Python script to extract data from txt to csv

Question

I'm trying to write a Python script to extract the Wi-Fi data from txt file to csv

Here is the txt data:

Wed Oct  7 09:00:01 UTC 2020

BSS 02:ca:fe:ca:ca:40(on ap0_1)
freq: 2422
capability: IBSS (0x0012)
signal: -60.00 dBm
primary channel: 3
last seen: 30 ms ago
BSS ac:86:74:0a:73:a8(on ap0_1)
TSF: 229102338752 usec (2d, 15:38:22)
freq: 2422
capability: ESS (0x0421)
signal: -62.00 dBm
primary channel: 3

I need to extract the txt data to csv file in this format:

 Time                        | BSS                       | freq |capability   |signal| primary channel |                                                
 ----------------------------+---------------------------+------+-------------+------+-----------------+                  
 Wed Oct  7 09:00:01 UTC 2020|02:ca:fe:ca:ca:40(on ap0_1)| 2422 |IBSS (0x0012)|-60.00|             3   |
                             |ac:86:74:0a:73:a8(on ap0_1)| 2422 |IBSS (0x0012)|-62.00|             3   |

This is my unfinished code:

import csv
import re

fieldnames = ['TIME', 'BSS', 'FREQ','CAPABILITY', 'SIGNAL', 'CHANNEL']

re_fields = re.compile(r'({})+:\s(.*)'.format('|'.join(fieldnames)), re.I)

with open('ap0_1.txt') as f_input, open('ap0_1.csv', 'w', newline='') as f_output:
    csv_output = csv.DictWriter(f_output, fieldnames= fieldnames)
    csv_output.writeheader()
    start = False

    for line in f_input:
        line = line.strip()

        if len(line):
            if 'BSS' in line:
                if start:
                    start = False
                    block.append(line)
                    text_block = '\n'.join(block)

                    for field, value in re_fields.findall(text_block):
                        entry[field.upper()] = value

                    if line[0] == 'on ap0_1':
                        entry['BSS'] = block[0]

                    csv_output.writerow(entry)

                else:
                    start = True
                    entry = {}
                    block = [line]
            elif start:
                block.append(line)

When I run it, the data isn't placed correctly.

Please let me know how to fix this.

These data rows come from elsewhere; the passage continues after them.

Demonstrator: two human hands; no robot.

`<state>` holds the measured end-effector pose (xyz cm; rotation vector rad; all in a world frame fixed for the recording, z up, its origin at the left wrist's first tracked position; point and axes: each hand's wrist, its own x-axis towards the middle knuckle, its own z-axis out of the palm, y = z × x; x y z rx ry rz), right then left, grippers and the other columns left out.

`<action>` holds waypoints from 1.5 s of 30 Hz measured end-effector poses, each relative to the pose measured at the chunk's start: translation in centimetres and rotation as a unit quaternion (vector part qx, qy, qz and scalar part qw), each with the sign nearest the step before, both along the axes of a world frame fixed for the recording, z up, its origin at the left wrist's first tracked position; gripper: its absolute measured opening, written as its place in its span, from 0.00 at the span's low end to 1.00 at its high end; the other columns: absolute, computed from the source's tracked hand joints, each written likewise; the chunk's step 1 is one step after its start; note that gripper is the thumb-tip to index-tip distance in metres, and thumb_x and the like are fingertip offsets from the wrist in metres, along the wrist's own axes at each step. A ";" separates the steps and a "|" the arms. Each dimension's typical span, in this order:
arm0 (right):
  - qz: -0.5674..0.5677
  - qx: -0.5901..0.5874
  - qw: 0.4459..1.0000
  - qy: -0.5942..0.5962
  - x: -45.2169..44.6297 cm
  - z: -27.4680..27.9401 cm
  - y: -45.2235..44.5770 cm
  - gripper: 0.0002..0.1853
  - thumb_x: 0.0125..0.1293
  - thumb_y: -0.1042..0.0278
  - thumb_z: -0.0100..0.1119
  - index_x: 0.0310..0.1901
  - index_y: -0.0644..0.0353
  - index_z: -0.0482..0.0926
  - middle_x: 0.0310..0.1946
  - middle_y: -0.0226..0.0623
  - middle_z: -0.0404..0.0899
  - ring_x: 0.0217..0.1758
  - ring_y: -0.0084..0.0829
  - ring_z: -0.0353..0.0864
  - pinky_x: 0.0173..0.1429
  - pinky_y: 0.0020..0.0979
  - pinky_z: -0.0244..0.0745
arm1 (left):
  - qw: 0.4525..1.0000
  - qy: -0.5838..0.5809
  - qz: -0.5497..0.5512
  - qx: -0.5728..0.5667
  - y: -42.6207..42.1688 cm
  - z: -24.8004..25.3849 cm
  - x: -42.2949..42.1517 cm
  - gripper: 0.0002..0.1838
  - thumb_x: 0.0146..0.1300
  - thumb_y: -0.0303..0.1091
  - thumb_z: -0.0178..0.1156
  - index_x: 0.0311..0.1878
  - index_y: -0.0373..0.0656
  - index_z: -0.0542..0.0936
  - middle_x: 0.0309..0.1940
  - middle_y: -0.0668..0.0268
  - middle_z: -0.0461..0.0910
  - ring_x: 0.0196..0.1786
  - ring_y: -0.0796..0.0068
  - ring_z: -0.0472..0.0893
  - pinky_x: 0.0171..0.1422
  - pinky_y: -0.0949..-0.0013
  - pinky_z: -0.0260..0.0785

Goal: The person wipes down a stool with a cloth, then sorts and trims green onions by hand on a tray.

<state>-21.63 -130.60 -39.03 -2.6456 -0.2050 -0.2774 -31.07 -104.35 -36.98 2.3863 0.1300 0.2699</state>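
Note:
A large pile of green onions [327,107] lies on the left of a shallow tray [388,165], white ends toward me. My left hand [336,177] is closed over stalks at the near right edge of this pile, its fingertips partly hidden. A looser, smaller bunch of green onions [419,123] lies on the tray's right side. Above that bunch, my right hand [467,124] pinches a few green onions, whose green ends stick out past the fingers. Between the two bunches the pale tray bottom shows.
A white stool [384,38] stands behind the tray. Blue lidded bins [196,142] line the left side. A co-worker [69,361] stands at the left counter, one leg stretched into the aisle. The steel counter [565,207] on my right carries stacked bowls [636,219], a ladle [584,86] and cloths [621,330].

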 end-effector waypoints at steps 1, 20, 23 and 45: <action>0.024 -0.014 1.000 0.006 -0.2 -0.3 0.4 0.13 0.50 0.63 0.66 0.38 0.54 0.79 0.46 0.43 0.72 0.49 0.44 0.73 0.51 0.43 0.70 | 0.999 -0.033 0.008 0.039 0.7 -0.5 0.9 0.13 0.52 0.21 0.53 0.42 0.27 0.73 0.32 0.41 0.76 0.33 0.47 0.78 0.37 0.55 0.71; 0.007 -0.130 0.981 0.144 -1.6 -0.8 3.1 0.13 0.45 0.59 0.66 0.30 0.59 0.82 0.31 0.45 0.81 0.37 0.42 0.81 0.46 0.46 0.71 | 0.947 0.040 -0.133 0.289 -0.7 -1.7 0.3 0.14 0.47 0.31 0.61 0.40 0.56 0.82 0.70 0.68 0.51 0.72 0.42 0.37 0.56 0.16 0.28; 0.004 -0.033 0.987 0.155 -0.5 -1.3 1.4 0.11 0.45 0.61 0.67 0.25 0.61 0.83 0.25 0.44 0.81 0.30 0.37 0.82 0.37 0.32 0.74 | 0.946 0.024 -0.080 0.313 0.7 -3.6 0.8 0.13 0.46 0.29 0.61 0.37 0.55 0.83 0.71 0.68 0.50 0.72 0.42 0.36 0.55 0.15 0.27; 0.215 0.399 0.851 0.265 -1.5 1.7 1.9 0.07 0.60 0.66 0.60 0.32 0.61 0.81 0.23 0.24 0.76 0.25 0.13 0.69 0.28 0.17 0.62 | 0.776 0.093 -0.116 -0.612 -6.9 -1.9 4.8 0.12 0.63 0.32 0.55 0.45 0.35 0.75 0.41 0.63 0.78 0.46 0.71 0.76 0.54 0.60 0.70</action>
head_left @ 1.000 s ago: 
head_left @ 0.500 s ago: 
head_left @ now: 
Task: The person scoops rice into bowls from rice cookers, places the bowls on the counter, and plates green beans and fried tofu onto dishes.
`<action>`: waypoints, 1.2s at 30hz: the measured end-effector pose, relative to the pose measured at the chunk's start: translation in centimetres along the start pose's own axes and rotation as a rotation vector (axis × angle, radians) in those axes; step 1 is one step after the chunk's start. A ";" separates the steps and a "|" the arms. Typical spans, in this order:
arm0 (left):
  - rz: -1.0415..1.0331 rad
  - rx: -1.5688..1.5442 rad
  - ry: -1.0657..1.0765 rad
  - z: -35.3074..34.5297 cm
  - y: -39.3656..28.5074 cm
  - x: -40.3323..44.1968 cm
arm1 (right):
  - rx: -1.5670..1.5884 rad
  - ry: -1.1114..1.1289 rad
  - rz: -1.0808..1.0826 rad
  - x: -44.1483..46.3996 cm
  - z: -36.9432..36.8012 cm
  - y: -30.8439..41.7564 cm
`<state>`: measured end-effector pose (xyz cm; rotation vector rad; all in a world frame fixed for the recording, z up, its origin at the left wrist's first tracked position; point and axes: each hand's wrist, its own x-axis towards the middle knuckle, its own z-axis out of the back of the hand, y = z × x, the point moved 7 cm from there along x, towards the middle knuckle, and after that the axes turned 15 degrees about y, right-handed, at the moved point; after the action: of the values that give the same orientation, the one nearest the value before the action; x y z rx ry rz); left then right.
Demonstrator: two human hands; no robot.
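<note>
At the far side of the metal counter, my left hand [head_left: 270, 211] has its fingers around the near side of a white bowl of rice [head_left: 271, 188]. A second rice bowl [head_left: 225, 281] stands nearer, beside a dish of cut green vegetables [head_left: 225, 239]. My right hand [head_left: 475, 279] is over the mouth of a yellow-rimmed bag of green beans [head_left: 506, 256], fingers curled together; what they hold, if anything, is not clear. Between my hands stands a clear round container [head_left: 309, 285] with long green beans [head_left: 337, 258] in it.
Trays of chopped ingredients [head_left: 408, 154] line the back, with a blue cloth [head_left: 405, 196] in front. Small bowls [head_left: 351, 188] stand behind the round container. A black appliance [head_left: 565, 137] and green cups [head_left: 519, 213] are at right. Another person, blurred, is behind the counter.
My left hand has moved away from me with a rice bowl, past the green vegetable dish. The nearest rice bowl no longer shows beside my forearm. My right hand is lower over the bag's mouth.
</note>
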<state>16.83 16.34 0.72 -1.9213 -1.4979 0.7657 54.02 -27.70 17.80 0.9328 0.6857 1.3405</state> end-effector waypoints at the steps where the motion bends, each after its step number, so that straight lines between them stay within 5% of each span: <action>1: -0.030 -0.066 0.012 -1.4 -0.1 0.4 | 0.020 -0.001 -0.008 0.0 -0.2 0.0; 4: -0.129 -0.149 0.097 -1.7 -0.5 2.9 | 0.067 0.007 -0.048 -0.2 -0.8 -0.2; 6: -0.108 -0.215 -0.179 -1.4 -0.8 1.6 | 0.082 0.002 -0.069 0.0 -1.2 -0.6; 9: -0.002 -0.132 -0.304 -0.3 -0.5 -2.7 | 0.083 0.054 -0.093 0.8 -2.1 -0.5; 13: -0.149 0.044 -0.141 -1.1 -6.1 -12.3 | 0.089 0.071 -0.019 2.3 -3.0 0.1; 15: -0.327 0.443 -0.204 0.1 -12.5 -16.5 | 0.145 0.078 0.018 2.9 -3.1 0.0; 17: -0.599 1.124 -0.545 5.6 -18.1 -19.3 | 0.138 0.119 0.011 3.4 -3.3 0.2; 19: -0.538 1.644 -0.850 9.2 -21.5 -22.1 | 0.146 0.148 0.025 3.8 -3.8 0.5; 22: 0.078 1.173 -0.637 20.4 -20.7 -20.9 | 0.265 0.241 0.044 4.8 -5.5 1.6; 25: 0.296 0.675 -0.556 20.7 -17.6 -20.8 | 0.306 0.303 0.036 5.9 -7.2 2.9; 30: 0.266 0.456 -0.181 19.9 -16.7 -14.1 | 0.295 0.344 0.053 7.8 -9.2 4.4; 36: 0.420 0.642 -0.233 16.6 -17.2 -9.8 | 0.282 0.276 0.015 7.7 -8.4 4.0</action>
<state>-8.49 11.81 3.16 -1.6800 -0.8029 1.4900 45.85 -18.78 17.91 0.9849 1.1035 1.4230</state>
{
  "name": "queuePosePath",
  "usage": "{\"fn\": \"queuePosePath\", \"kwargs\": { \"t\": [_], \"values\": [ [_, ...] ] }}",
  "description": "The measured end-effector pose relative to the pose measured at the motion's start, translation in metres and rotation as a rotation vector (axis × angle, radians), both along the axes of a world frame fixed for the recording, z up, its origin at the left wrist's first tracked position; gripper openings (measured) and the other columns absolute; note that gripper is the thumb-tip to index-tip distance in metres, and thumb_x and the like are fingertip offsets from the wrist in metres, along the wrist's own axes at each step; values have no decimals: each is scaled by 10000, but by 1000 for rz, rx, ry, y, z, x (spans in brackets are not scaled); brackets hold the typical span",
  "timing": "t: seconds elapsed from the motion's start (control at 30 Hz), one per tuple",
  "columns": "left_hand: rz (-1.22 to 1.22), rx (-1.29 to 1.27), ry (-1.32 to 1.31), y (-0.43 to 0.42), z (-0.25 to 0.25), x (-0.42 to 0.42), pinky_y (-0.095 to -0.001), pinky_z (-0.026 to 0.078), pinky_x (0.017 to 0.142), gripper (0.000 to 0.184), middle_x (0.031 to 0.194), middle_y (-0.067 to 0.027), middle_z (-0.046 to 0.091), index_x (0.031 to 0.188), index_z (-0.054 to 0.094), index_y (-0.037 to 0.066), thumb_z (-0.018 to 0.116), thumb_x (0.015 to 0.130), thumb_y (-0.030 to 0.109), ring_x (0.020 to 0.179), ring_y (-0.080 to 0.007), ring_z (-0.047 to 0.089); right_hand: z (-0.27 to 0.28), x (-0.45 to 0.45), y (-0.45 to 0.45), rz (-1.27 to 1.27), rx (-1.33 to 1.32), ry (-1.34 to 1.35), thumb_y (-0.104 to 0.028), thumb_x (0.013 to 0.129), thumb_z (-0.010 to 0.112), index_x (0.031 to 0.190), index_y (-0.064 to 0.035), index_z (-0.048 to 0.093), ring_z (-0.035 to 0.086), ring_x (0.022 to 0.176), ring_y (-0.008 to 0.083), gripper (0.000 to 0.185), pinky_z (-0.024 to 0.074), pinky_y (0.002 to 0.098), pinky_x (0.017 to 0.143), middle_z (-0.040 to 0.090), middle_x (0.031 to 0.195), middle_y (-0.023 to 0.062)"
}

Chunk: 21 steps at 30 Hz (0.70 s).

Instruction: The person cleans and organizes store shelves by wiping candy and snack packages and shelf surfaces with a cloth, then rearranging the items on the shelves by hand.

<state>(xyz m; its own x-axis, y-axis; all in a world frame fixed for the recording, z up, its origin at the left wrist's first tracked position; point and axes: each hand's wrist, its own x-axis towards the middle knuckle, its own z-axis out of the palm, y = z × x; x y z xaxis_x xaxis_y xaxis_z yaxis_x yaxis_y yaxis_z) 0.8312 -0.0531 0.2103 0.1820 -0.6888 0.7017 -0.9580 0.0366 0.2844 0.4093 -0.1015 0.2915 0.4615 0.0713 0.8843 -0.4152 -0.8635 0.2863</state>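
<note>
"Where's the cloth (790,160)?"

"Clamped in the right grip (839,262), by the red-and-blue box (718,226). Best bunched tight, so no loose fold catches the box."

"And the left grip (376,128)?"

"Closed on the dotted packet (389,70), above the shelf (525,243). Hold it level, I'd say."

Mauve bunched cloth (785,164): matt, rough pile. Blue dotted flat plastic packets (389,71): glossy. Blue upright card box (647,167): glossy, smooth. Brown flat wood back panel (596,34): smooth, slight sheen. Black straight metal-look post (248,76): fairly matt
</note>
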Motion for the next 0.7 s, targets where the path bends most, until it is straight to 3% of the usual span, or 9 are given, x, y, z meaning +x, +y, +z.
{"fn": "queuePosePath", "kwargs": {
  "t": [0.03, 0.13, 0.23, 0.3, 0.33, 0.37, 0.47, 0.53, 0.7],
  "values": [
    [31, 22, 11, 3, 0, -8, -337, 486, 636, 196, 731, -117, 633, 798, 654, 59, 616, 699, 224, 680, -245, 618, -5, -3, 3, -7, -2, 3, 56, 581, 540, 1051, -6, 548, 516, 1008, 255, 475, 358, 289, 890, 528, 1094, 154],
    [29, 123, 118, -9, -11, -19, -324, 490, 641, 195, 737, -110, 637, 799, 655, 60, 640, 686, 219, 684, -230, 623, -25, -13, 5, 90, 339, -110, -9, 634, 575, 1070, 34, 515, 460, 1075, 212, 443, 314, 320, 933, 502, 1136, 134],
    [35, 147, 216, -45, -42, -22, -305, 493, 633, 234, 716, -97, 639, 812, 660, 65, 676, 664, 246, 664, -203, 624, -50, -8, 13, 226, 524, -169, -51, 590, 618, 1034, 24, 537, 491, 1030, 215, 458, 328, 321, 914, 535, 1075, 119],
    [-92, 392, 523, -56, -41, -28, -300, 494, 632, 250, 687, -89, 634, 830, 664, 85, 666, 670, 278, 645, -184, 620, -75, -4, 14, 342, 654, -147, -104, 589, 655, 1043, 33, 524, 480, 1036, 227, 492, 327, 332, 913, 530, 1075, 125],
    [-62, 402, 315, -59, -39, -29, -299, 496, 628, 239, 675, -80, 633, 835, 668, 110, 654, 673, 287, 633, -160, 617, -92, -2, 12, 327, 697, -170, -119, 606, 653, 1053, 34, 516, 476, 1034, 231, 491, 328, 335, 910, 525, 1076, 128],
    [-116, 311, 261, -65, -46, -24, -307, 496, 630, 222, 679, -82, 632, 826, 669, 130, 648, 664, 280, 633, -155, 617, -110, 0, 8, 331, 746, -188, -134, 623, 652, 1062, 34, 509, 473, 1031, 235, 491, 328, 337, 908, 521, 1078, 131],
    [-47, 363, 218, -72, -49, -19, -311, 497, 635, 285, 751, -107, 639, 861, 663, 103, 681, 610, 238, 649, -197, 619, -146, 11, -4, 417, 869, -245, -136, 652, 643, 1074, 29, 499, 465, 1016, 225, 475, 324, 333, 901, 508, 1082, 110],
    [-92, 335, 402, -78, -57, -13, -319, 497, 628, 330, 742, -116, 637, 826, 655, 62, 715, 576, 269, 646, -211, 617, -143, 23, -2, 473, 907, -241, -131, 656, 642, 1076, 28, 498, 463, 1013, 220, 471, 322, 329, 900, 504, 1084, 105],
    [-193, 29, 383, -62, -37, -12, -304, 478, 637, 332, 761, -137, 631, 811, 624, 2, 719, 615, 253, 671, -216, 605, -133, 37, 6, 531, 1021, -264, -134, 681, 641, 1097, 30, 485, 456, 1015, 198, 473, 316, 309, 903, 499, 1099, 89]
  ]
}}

I'm just a beginner in programming and would appreciate any advice. Thank you.

Please add the desired and observed output for the input samples to your question. — Klaus D.
– Klaus D., Commented Oct 19, 2020 at 4:11
The question is confusing. You say "here is the data", and you also say "the data is in this format", and those two examples are wildly different. What does the input data actually look like? — John Gordon
– John Gordon, Commented Oct 19, 2020 at 4:40
Hi John Gordon, I'm sorry for confusing you. i've edited the question — Henry Nguyen
– Henry Nguyen, Commented Oct 19, 2020 at 5:00

Rakesh · Accepted Answer · 2020-10-19 13:35:15Z

1

Using str.startswith

Ex:

import csv

fieldnames = ('TIME', 'BSS', 'freq','capability', 'signal', 'primary channel')
with open(filename) as f_input, open(outfile,'w', newline='') as f_output:
    csv_output = csv.DictWriter(f_output, fieldnames= fieldnames)
    csv_output.writeheader()
    result = {"TIME": next(f_input).strip()}   #Get Time, First Line
    for line in f_input:
        line = line.strip()
        if line.startswith(fieldnames):
            if line.startswith('BSS'):
                key, value = line.split(" ", 1)
            else:
                key, value = line.split(": ")
            result[key] = value
            
    csv_output.writerow(result)

EDIT as per comment

If you have multiple blocks of the above text

import re
import csv

week_ptrn = re.compile(r"\b(" + "|".join(('Mon', 'Tue', 'Wed', 'Thu', 'Fri', 'Sat', 'Sun')) + r")\b")
fieldnames = ('TIME', 'BSS', 'freq','capability', 'signal', 'primary channel')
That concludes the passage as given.